また、前年同四半期に比べての減少は、主に減損損失の減少(前年同四半期比△91億27百万円)、売上債権の増減額の増加(前年同四半期比△28億27百万円)、投資有価証券売却損益の増加(前年同四半期比△20億11百万円)、税金等調整前四半期純利益の増加(前年同四半期比+126億52百万円)によるものであります。
(投資活動によるキャッシュ・フロー)
当第2四半期連結累計期間における投資活動による資金の減少は80億80百万円(前年同四半期比△24億63百万円)となりました。これは主に投資有価証券の取得による支出72億65百万円、有形固定資産の取得による支出52億31百万円、有価証券の取得による支出20億円、有価証券の売却による収入60億円によるものであります。

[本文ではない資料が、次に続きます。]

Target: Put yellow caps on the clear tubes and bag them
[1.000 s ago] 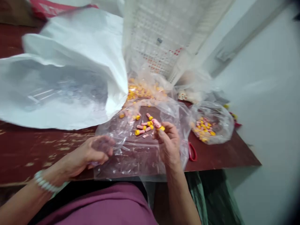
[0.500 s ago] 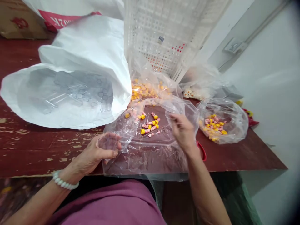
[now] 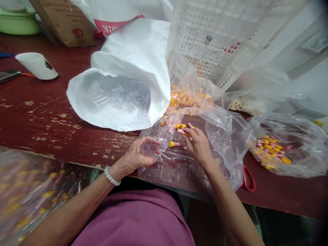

また、前年同四半期に比べての減少は、主に投資有価証券の取得による支出の増加(前年同四半期比△52億37百万円)、有価証券の取得による支出の増加(前年同四半期比△10億円)、有価証券の売却による収入の増加(前年同四半期比+40億円)によるものであります。
(財務活動によるキャッシュ・フロー)
当第2四半期連結累計期間における財務活動による資金の減少は67億51百万円(前年同四半期比△44億10百万円)となりました。これは主に短期借入金の返済による支出196億35百万円、自己株式の取得による支出35億83百万円、配当金の支払額23億17百万円、短期借入れによる収入197億16百万円によるものであります。
また、前年同四半期に比べての減少は、主に自己株式の取得による支出の増加(前年同四半期比△35億81百万円)、短期借入れによる収入の減少(前年同四半期比△9億30百万円)、長期借入れによる収入の増加(前年同四半期比+1億65百万円)によるものであります。
(4)優先的に対処すべき事業上及び財務上の課題
当第2四半期連結累計期間において、当社グループが優先的に対処すべき課題について、重要な変更および新たに生じた課題はありません。
(5)研究開発活動
当第2四半期連結累計期間におけるグループ全体の研究開発活動の金額は21億34百万円であります。
なお、当第2四半期連結累計期間において、当社グループの研究開発活動の状況に重要な変更はありません。
当第2四半期連結会計期間において、経営上の重要な契約等の決定または締結等はありません。